Achieving Zero Latency for Video and Audio Is a Zero-Sum Game
As an industry, we make a lot of justifications about why video isn't delivered in a timely manner and at uncompressed quality.
Many of these are reasonable, centering on network capacity or intermittency, the cost to scale out low-latency solutions, or even the limitation of off-the-shelf processors to handle 4K Ultra HD or high dynamic range (HDR) content in real time.
But the issue is fundamentally deeper than any of those issues, going to the codecs themselves and the packaging and segmentation that’s sprung up around scalable streaming video, both of which add inherent latency. A few of us have been ranting about these latencies since the advent of HDS, HLS, and even DASH. The move toward OTT live streaming has brought these latencies—or synchronicities, as one industry colleague referred to the issue of latency at Streaming Media East 2019— to the forefront.
To better address latency for streaming, let’s use this article to explore ways to deliver video and audio that absolutely, positively have to be there now (to paraphrase the once-popular Federal Express slogan).
It’s not a theoretical exercise, as can be attested in conversations at trade shows like InfoComm, where corporations and houses of worship are looking to deliver content both locally (through the use of image magnification, or IMAG) with absolutely no latency and remotely (across campus or to distance-learning students). These knowledgeable users, for both operational complexity and cost benefit reasons, don’t want to have to deploy two solutions, a zero-latency one for local delivery and a very-low-latency one for remote users who will expect to interact with the presenter and his or her local audience.
Is the Codec Salvageable?
In the zero-latency local delivery use case, a standard segmentation-packaging streaming approach fails miserably, but the problem starts well before the packaging step, at streaming’s core: the encoders.
It’s not just the encoder’s problem, though, as many of them have been optimized over time to compress our industry-standard codecs. A major part of the problem lies with the codecs themselves, along with the overall deficiencies for zero-latency encoding and delivery.

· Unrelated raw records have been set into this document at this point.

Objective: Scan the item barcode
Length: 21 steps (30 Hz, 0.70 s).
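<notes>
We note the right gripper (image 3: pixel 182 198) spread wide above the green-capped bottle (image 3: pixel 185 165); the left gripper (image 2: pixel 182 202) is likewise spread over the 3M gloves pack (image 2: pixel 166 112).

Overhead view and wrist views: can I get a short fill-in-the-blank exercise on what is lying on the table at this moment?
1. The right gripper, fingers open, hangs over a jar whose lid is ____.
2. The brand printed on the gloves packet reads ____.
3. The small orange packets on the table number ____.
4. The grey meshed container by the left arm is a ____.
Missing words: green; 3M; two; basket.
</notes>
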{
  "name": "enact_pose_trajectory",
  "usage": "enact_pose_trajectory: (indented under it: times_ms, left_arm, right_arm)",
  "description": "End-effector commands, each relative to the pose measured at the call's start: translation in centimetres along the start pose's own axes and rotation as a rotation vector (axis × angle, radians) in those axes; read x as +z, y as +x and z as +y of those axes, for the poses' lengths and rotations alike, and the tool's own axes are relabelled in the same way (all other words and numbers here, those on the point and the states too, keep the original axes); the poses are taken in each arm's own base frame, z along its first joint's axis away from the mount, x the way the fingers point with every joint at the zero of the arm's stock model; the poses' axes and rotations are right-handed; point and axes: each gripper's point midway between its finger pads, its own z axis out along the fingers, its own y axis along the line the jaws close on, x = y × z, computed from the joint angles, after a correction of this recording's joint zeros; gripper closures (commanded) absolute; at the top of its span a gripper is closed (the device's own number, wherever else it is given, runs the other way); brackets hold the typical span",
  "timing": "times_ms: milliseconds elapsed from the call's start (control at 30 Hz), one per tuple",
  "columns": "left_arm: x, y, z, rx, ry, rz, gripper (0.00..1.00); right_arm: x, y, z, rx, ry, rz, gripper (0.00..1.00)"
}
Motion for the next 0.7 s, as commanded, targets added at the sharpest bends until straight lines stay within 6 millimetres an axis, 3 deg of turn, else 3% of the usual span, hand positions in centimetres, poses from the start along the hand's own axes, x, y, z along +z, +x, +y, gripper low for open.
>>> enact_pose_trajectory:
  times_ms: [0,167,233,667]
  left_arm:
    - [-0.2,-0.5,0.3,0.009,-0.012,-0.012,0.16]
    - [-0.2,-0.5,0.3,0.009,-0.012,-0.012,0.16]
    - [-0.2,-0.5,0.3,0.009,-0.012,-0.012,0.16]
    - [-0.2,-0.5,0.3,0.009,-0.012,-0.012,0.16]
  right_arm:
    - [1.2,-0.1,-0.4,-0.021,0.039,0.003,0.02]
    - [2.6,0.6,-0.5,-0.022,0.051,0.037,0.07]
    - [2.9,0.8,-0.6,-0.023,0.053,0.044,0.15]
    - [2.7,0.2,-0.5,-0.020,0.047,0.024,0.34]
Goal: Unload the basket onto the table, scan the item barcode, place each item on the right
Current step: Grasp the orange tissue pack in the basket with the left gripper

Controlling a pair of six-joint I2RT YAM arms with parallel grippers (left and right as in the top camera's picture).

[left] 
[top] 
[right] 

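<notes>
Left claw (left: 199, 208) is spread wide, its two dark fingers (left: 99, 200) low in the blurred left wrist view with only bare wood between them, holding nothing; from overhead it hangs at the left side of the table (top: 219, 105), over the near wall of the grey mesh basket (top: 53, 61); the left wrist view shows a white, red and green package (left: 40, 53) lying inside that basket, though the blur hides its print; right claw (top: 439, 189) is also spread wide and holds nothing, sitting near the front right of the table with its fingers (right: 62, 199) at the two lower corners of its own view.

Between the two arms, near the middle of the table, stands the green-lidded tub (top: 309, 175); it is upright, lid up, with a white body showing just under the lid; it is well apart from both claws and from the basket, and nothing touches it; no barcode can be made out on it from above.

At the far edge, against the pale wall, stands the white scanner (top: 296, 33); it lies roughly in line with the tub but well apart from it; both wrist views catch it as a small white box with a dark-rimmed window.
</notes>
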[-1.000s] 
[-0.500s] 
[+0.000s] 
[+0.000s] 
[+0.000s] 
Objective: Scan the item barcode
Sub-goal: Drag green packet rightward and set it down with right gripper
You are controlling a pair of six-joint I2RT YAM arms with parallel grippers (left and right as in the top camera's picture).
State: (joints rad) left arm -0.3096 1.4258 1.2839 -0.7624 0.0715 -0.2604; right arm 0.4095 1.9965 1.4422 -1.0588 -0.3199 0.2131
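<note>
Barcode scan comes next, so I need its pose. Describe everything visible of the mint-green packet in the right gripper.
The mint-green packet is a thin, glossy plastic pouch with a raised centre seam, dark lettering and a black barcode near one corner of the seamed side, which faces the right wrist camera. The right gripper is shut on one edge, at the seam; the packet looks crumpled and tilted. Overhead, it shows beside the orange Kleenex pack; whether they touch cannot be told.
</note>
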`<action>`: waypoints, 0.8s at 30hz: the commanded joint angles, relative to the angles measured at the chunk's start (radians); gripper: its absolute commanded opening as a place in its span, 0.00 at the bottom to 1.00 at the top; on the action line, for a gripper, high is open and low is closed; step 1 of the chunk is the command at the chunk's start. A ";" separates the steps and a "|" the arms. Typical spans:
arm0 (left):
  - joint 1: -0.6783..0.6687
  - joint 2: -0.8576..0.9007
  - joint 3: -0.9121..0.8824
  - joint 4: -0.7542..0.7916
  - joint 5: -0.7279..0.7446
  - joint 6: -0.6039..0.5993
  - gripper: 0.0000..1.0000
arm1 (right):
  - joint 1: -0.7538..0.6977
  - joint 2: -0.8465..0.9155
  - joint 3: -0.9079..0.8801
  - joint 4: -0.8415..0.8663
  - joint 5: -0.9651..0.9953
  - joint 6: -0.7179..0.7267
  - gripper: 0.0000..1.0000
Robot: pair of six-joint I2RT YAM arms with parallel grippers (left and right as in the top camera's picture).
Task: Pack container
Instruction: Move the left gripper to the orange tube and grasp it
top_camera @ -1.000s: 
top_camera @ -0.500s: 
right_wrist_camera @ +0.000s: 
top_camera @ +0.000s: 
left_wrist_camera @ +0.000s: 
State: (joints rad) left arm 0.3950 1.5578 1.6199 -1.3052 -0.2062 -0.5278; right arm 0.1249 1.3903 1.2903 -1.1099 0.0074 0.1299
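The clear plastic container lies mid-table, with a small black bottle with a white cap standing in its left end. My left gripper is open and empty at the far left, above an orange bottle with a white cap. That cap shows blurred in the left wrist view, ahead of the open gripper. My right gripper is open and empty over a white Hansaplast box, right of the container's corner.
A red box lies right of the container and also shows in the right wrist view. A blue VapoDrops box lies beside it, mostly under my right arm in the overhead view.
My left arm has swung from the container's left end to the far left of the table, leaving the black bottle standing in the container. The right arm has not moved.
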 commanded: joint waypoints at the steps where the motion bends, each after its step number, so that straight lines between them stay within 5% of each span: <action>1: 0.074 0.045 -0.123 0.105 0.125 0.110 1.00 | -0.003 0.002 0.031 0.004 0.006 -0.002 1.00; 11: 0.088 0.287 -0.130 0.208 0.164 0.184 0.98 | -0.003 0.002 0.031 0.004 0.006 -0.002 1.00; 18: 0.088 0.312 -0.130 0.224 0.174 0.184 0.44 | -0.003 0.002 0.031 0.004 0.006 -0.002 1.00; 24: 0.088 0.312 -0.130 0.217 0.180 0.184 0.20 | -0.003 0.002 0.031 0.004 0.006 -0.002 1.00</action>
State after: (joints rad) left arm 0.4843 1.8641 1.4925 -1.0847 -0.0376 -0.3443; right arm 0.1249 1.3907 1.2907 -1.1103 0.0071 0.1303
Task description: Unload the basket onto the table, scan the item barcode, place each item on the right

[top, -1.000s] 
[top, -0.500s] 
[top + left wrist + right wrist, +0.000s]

Discussions around live-streaming encoding and delivery often include a classic three-legged stool illustration, or what one of our interviewees for this article refers to as the “codec triangle” for decision making. The three “legs,” or triangle “sides,” must be in balance for a streaming solution to work. These three areas are speed, quality, and bandwidth. Some substitute the term “cost” for “bandwidth,” but both emphasize the fact that the higher the bandwidth, the higher the cost of consumption by consumers and corporations alike.
Streaming at scale is premised on the idea of saving bandwidth. As such, for on-demand content, the emphasis is placed on the intersection of speed and quality to preserve bandwidth. To eke out the best quality at the lowest bandwidth, video-on-demand encoders are allowed to spend more time than the length of the asset (e.g., 2 hours to encode a 1-hour video file) to create a final product that looks the best it can at a given bandwidth with a given codec.
The competing needs of quality, latency, and bandwidth are illustrated in this codec triangle. While HEVC lowers bandwidth, it does so at the cost of quality and latency, so most zero-frame latency solutions opt for higher-bandwidth intraframe (I-frame) options such as standards-based Motion JPEG or the purpose-built compression codec inside SDVoE. (Image courtesy of SDVoE Alliance.)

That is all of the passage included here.